_What is required_: Your response should contain every record below, copied exactly.

[Dataset records]
● ● ● ● ● ● ●

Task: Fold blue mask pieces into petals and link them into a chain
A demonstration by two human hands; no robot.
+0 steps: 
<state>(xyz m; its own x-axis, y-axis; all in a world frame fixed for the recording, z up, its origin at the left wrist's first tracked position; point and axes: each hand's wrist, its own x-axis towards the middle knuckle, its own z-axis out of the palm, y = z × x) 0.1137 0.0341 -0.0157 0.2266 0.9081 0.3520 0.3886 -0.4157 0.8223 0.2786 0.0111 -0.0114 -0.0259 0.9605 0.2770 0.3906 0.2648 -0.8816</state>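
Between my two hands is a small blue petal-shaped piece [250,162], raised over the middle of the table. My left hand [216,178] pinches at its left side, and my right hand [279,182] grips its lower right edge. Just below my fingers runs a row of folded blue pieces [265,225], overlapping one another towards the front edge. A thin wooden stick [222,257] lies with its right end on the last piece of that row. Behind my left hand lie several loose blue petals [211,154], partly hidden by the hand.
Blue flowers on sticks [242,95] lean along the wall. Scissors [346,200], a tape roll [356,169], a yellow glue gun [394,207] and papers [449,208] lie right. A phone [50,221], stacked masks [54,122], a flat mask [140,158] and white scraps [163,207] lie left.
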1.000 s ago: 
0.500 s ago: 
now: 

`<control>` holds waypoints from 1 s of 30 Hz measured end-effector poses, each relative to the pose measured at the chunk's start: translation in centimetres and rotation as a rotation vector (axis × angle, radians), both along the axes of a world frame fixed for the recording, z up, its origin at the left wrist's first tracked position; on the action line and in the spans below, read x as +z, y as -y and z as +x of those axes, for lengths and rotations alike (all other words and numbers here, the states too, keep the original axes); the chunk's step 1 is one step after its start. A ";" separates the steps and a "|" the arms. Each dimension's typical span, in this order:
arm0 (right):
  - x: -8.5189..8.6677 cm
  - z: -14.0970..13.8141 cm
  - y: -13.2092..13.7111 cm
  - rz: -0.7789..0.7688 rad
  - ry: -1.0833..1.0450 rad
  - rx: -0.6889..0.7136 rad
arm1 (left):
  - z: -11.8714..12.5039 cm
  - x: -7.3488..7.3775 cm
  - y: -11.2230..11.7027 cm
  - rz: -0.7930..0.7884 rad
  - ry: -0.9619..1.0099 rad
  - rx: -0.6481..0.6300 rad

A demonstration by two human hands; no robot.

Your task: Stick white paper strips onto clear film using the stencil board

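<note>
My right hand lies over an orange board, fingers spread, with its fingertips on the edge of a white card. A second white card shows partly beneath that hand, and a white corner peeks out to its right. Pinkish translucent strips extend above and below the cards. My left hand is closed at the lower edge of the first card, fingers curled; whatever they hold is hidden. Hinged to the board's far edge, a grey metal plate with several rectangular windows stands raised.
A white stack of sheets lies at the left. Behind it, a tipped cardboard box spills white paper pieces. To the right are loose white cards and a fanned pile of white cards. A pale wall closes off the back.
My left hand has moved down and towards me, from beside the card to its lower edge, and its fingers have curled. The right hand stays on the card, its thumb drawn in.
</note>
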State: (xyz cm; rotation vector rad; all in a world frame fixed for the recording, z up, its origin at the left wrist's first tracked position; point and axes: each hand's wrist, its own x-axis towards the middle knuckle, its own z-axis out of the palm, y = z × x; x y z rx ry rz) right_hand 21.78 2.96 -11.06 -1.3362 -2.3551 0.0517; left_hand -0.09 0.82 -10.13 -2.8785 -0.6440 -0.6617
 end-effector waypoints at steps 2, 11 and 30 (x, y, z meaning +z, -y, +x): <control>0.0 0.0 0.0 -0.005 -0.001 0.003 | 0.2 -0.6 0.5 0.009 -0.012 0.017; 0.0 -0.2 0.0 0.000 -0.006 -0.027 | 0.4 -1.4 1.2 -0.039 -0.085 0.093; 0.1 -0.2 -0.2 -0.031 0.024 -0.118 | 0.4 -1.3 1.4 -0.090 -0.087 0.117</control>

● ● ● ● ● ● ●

_Task response_:
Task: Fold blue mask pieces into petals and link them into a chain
A demonstration by two human hands; no robot.
+0 steps: 
<state>(xyz m; its own x-axis, y-axis; all in a world frame fixed for the recording, z up, its origin at the left wrist's first tracked position; point and axes: each hand's wrist, its own x-axis towards the middle knuckle, its own z-axis out of the palm, y = z × x) 0.1137 0.0341 -0.0157 0.2266 0.9081 0.3520 0.3886 -0.4157 0.8223 0.2786 0.0111 -0.0114 -0.0259 0.9605 0.2770 0.3906 0.2648 -0.8816</state>
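Between my two hands is a small blue petal-shaped piece [250,162], raised over the middle of the table. My left hand [216,178] pinches at its left side, and my right hand [279,182] grips its lower right edge. Just below my fingers runs a row of folded blue pieces [265,225], overlapping one another towards the front edge. A thin wooden stick [222,257] lies with its right end on the last piece of that row. Behind my left hand lie several loose blue petals [211,154], partly hidden by the hand.
Blue flowers on sticks [242,95] lean along the wall. Scissors [346,200], a tape roll [356,169], a yellow glue gun [394,207] and papers [449,208] lie right. A phone [50,221], stacked masks [54,122], a flat mask [140,158] and white scraps [163,207] lie left.
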1.000 s ago: 
0.500 s ago: 
now: 

`<control>` holds waypoints from 1 s of 30 Hz measured end-effector poses, each relative to the pose measured at the chunk's start: translation in centimetres and rotation as a rotation vector (axis × angle, radians), both along the axes of a world frame fixed for the recording, z up, its origin at the left wrist's first tracked position; on the action line and in the spans below, read x as +z, y as -y and z as +x of those axes, for lengths and rotations alike (all other words and numbers here, the states too, keep the original axes); the chunk's step 1 is one step after its start. A ";" separates the steps and a "|" the arms. Each dimension's typical span, in this order:
arm0 (right):
  - x: -8.5189..8.6677 cm
  - z: -14.0970..13.8141 cm
  - y: -13.2092..13.7111 cm
  - rz: -0.7789..0.7688 rad
  - ry: -1.0833..1.0450 rad
  - rx: -0.6889..0.7136 rad
arm1 (left):
  - z: -11.8714..12.5039 cm
  - x: -7.3488..7.3775 cm
  - y: -11.2230..11.7027 cm
  - rz: -0.7930..0.7884 rad
  - ry: -0.9619..1.0099 rad
  - rx: -0.6481..0.6300 rad

A demonstration by two human hands; no robot.

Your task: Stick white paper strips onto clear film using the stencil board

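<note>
My right hand lies over an orange board, fingers spread, with its fingertips on the edge of a white card. A second white card shows partly beneath that hand, and a white corner peeks out to its right. Pinkish translucent strips extend above and below the cards. My left hand is closed at the lower edge of the first card, fingers curled; whatever they hold is hidden. Hinged to the board's far edge, a grey metal plate with several rectangular windows stands raised.
A white stack of sheets lies at the left. Behind it, a tipped cardboard box spills white paper pieces. To the right are loose white cards and a fanned pile of white cards. A pale wall closes off the back.
My left hand has moved down and towards me, from beside the card to its lower edge, and its fingers have curled. The right hand stays on the card, its thumb drawn in.
</note>
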State: (xyz cm; rotation vector rad; all in a world frame fixed for the recording, z up, its origin at the left wrist's first tracked position; point and axes: each hand's wrist, its own x-axis towards the middle knuckle, its own z-axis out of the palm, y = z × x; x y z rx ry rz) right_hand 21.78 2.96 -11.06 -1.3362 -2.3551 0.0517; left_hand -0.09 0.82 -10.13 -2.8785 -0.6440 -0.6617
 end-effector waypoints at steps 2, 11 and 30 (x, y, z meaning +z, -y, +x): <control>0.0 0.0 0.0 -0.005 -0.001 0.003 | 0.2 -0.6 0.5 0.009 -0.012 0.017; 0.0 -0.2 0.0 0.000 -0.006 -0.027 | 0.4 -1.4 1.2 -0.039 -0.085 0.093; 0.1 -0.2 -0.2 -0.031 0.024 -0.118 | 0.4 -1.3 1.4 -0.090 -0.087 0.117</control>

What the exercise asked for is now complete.